I am right now going to put some ice on the wound. Is there anything else that should be done cause of this swallowing ? Should he go again tomorrow to the vet or is it enough to just leave him like that and it will get back to normal in 8 hours after I wake up ? (I am going to sleep)


----------



## chupachups (May 5, 2016)

He's causing me nothing but troubles. He ran away and got under the closet and it took 3 hours to get him out. I had to empty the closet, move all the furniture, etc. Then it took another hour of icing to get the wound a little smaller. I got most of the bandage out while doing that and put it on again. It took only 5 minutes to get it off. 

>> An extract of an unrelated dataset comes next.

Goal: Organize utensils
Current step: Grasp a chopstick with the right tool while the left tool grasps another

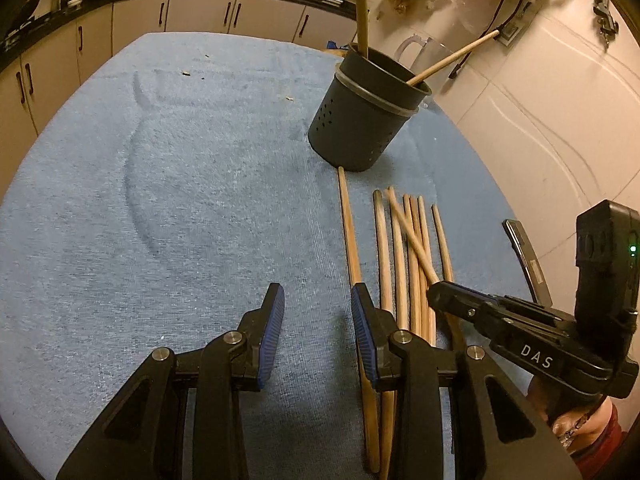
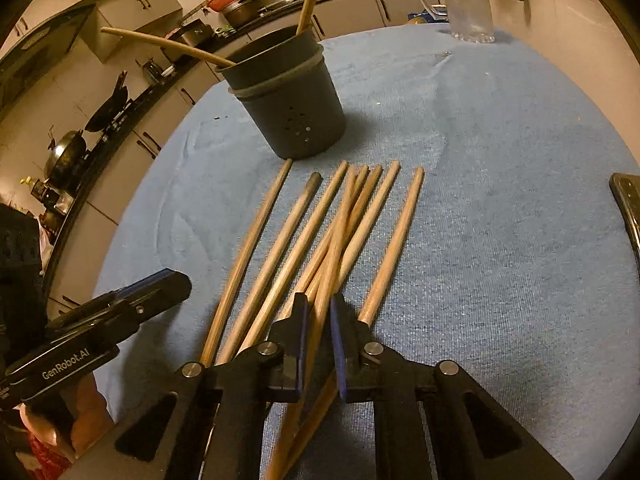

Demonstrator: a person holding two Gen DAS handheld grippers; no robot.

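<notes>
1. Bench [image 1: 160, 200] is covered in blue cloth. A dark holder [image 1: 360, 120] stands upright at 1 o'clock in the left view, 11 o'clock in the right view.
2. Two sticks [image 1: 362, 4] are already in the holder: one near upright, one leaning out over the rim.
3. Loose sticks [image 2: 280, 248] lie flat in a rough fan just in front of the holder, tips toward it. The middle ones cross and overlap. The leftmost tip almost touches the holder base.
4. Right claw [image 2: 320, 312]: pads together, clamped on one stick [image 2: 340, 216] from the middle of the pile. The shaft runs between the pads and on toward the holder. Whether it's lifted off the cloth I can't tell.
5. Left claw [image 1: 318, 300]: pads apart, nothing between them, over bare cloth. The leftmost stick [image 1: 349, 232] passes under the outer side of its right finger, outside the gap.
6. The two claws sit side by side, close but not touching. The left one is at 9 o'clock in the right view.
7. A clear jug [image 2: 464, 0] stands on the far bench edge at 1 o'clock in the right view, well apart from the sticks.
</notes>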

The good part is I went to the vet because of that and she gave him an injection + some other stuff and then wrapped his wing without a splinting but with a special substance under it and said it would be great if he could last 3 days without taking it off. This is probably because of the wound not healing at all these 2 weeks since I've caught him. 

The vet said the bone already linked a little, that it's somewhere at 40% linked. What do you think about this ? Should the wing get splinted again after these 3 days ? 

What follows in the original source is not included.